_Work required_. Exactly the lines from the start of the entries through the line with "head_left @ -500" are required in the output, with no pictures among them.

_Data listing_.
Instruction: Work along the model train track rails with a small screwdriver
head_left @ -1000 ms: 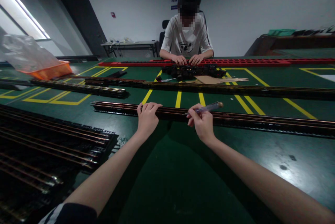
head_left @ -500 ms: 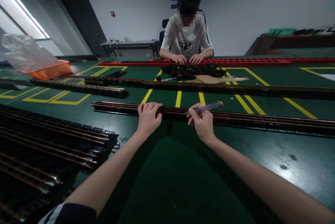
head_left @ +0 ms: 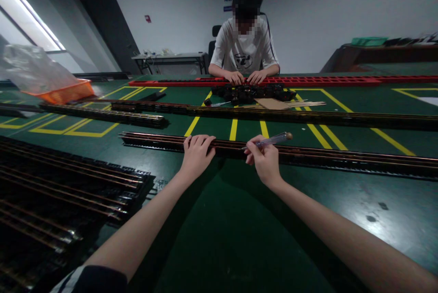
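Note:
A long black rail with copper-coloured strips along its length lies across the green table in front of me. My left hand grips this rail, fingers bent over its top and far side and the thumb near its front edge. To the right, my right hand holds a slim screwdriver with a clear handle and a brownish end cap. Its handle tilts up to the right, and the thin tip points down-left at the rail's top. Whether the tip touches the rail I cannot tell.
Several similar rails lie at the left. More rails stretch across behind mine. Across the table a person works with both hands at small black parts by a red rack. An orange basket holds clear plastic.
My left hand has slid slightly to the right along the rail, closer to the right hand. The right hand and screwdriver look almost unmoved.

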Demonstrator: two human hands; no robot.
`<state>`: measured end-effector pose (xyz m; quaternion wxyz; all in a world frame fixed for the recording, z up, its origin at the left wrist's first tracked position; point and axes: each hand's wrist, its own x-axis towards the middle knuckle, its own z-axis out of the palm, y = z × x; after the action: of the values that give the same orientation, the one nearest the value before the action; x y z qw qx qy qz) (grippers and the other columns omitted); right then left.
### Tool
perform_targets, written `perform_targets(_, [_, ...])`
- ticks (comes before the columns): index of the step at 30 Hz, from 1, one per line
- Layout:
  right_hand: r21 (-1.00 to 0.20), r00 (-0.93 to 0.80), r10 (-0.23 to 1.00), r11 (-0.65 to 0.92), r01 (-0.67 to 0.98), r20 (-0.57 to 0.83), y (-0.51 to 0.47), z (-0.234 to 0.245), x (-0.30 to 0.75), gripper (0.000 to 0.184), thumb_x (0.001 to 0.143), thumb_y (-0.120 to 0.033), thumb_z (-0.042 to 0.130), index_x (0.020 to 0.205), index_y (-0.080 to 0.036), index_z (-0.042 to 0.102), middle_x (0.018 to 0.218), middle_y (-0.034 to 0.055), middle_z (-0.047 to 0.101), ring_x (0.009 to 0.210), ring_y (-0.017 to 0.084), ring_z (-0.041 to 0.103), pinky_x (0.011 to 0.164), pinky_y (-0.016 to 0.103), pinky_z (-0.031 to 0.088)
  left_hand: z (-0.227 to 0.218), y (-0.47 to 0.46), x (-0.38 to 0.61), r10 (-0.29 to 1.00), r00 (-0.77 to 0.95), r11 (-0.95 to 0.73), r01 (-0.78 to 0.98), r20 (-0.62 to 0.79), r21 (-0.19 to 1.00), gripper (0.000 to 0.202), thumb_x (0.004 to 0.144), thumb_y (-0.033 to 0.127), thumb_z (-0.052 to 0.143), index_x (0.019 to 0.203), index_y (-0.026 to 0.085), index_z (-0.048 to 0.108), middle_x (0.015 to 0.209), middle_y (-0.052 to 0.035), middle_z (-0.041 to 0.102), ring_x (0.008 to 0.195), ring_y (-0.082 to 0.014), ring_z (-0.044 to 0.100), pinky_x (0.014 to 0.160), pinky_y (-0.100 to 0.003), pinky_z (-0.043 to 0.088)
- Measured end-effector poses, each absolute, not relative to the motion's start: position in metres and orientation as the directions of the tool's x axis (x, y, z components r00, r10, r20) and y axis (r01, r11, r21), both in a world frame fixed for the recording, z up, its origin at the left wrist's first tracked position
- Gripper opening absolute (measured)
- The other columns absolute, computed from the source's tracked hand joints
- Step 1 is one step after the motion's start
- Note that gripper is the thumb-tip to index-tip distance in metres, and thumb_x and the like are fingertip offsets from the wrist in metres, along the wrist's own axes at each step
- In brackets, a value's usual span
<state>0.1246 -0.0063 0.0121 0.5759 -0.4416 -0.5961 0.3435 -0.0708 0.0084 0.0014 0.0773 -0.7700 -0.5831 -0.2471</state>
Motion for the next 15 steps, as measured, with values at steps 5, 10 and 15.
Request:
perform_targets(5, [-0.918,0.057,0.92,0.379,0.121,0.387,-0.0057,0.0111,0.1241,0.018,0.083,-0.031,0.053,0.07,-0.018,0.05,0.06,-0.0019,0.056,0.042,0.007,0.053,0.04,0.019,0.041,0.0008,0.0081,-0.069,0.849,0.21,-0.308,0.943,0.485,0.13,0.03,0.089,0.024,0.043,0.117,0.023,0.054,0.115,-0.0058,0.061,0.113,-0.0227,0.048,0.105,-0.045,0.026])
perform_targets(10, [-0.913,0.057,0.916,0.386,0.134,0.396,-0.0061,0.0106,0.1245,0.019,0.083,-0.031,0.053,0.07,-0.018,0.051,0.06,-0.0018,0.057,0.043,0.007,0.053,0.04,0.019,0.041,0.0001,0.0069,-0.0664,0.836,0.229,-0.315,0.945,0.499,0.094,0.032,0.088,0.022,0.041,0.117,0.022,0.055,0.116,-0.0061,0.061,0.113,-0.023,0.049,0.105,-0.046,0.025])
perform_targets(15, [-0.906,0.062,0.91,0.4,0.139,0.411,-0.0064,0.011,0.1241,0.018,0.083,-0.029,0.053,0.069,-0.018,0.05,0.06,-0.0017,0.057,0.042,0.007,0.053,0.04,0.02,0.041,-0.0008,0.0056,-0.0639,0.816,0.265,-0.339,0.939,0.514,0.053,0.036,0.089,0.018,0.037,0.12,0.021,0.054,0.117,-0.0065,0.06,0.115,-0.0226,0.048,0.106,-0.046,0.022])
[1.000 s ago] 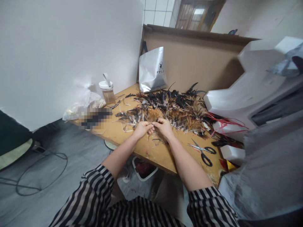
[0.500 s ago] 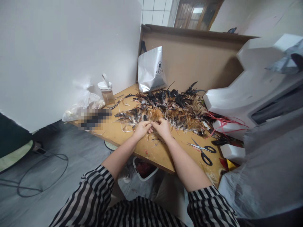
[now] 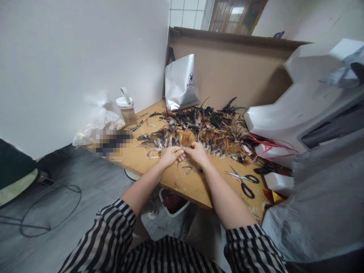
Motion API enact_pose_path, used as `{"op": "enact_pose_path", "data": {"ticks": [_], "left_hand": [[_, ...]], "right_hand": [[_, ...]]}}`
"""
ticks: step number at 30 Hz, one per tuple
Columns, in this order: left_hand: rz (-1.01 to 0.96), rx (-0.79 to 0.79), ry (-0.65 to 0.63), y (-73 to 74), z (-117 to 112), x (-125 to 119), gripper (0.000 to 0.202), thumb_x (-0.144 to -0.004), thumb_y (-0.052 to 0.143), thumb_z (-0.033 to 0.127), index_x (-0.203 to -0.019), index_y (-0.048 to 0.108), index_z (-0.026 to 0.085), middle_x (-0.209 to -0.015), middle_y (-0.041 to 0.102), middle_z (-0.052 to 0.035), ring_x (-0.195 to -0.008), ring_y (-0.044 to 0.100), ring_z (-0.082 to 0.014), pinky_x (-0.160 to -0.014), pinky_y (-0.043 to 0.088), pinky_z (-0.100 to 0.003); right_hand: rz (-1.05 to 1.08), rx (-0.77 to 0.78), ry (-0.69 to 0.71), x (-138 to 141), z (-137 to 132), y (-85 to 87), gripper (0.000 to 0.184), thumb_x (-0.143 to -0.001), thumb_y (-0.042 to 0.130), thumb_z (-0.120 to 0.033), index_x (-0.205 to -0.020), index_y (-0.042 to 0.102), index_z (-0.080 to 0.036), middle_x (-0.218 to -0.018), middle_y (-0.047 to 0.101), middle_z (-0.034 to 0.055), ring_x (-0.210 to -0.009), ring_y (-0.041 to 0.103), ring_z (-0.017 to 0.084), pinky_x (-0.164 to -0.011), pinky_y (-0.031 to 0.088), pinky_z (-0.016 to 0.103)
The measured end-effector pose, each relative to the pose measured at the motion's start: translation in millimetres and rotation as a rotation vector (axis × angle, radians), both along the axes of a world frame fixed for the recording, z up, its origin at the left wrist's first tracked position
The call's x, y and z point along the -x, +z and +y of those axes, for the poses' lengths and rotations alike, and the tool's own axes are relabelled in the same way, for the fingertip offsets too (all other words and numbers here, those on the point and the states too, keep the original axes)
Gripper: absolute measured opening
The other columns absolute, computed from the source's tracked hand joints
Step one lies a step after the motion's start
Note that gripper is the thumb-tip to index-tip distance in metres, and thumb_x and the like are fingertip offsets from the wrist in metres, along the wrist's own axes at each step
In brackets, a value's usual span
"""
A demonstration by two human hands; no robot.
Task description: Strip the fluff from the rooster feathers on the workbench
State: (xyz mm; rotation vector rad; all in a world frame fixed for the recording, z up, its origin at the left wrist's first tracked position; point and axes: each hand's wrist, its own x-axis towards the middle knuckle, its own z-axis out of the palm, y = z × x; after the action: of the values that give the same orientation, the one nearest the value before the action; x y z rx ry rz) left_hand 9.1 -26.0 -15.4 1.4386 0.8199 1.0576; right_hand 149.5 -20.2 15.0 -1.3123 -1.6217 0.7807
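Note:
A broad heap of brown, tan and black feathers [image 3: 210, 131] lies across the wooden table [image 3: 187, 185]. My left hand [image 3: 170, 155] and my right hand [image 3: 197, 152] meet at the heap's near edge, fingertips pinched together on a small bunch of feathers [image 3: 182, 146]. Both hands have their fingers curled and closed. Loose feather scraps lie on the table just below my hands.
Black-handled scissors [image 3: 243, 181] lie to the right of my right arm. A lidded jar [image 3: 126, 110] and a plastic bag [image 3: 98, 123] stand at the left, a white carrier bag [image 3: 180, 82] at the back. White foam blocks [image 3: 287, 113] and red strips [image 3: 267, 146] crowd the right side.
My hands stay pinched on the feathers at the same spot; the fingers shift slightly. The view has drifted a little.

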Motion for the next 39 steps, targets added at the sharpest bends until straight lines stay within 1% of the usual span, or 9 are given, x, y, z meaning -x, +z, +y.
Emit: {"op": "enact_pose_path", "data": {"ticks": [4,10,19,23,25,27,31,35,39], "left_hand": [[-0.034,0.054,0.006,-2.7,1.5,1.8,0.024,-0.07,0.058,0.033,-0.066,0.061,0.009,-0.055,0.059,-0.0046,-0.045,0.051,-0.0077,-0.048,0.041,-0.02],[-0.16,0.133,0.044,-1.1,1.7,2.7,0.025,-0.066,0.062,0.033,-0.07,0.062,0.008,-0.062,0.062,-0.007,-0.049,0.054,-0.008,-0.05,0.042,-0.02],[-0.141,0.175,0.072,2.8,-0.1,3.8,0.027,-0.064,0.064,0.034,-0.072,0.063,0.008,-0.075,0.065,-0.0106,-0.05,0.055,-0.008,-0.044,0.039,-0.019],[-0.134,0.165,0.074,3.1,-0.5,4.1,0.03,-0.065,0.063,0.036,-0.074,0.063,0.008,-0.079,0.065,-0.0117,-0.051,0.055,-0.0079,-0.045,0.04,-0.018],[-0.164,0.177,0.101,3.6,0.1,4.5,0.03,-0.066,0.063,0.036,-0.076,0.062,0.008,-0.08,0.065,-0.0114,-0.053,0.057,-0.0083,-0.046,0.041,-0.017],[-0.221,0.195,0.137,4.5,1.2,5.3,0.029,-0.066,0.063,0.035,-0.08,0.062,0.009,-0.082,0.065,-0.0109,-0.056,0.058,-0.0087,-0.046,0.041,-0.017],[-0.323,0.227,0.184,7.3,3.0,7.6,0.027,-0.066,0.064,0.031,-0.081,0.061,0.009,-0.084,0.065,-0.0101,-0.056,0.057,-0.007,-0.046,0.04,-0.015],[-0.411,0.245,0.21,8.0,4.2,8.9,0.025,-0.066,0.065,0.028,-0.081,0.061,0.009,-0.08,0.065,-0.0084,-0.055,0.056,-0.0054,-0.046,0.04,-0.014],[-0.422,0.252,0.208,6.9,4.7,9.0,0.025,-0.066,0.065,0.028,-0.081,0.061,0.009,-0.08,0.065,-0.0082,-0.053,0.056,-0.0043,-0.045,0.04,-0.013]], "right_hand": [[0.089,0.038,0.044,0.2,0.0,-0.1,0.032,-0.055,0.064,-0.039,-0.048,0.041,-0.017,-0.045,0.036,-0.0064,-0.043,0.028,0.006,-0.041,0.021,0.02],[0.192,0.025,0.107,2.9,0.3,0.0,0.029,-0.057,0.064,-0.038,-0.051,0.045,-0.016,-0.048,0.04,-0.0056,-0.046,0.032,0.006,-0.044,0.025,0.02],[0.252,0.024,0.108,6.6,-1.0,-2.3,0.028,-0.059,0.063,-0.035,-0.051,0.043,-0.017,-0.047,0.039,-0.0065,-0.045,0.032,0.006,-0.044,0.025,0.019],[0.292,0.091,0.166,1.0,-1.4,3.4,0.026,-0.059,0.063,-0.038,-0.056,0.051,-0.015,-0.051,0.048,-0.0045,-0.047,0.039,0.007,-0.048,0.031,0.02],[0.289,0.091,0.136,-6.2,2.1,5.8,0.024,-0.059,0.063,-0.037,-0.064,0.058,-0.014,-0.057,0.054,-0.002,-0.05,0.043,0.008,-0.052,0.034,0.021],[0.235,0.046,0.053,-17.0,9.0,5.1,0.026,-0.059,0.062,-0.036,-0.07,0.062,-0.013,-0.062,0.058,0.0005,-0.053,0.046,0.008,-0.055,0.036,0.021],[-0.02,0.004,-0.087,-44.1,24.9,-5.3,0.024,-0.061,0.058,-0.035,-0.067,0.063,-0.012,-0.06,0.059,0.0019,-0.054,0.047,0.01,-0.053,0.035,0.021],[-0.286,0.006,-0.09,-61.3,30.1,-13.0,0.025,-0.063,0.054,-0.036,-0.066,0.065,-0.013,-0.058,0.058,0.0012,-0.053,0.047,0.01,-0.049,0.032,0.02],[-0.49,0.002,-0.09,-59.8,26.1,-10.3,0.025,-0.066,0.051,-0.034,-0.065,0.065,-0.013,-0.057,0.058,0.0013,-0.054,0.049,0.01,-0.049,0.031,0.019]]}}
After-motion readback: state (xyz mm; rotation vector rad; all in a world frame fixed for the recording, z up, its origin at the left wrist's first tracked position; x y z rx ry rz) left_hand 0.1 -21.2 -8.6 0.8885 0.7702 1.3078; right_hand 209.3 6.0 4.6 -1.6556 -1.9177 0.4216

_Task output_.
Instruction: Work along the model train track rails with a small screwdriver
head_left @ -1000 ms: 
head_left @ -500 ms: 

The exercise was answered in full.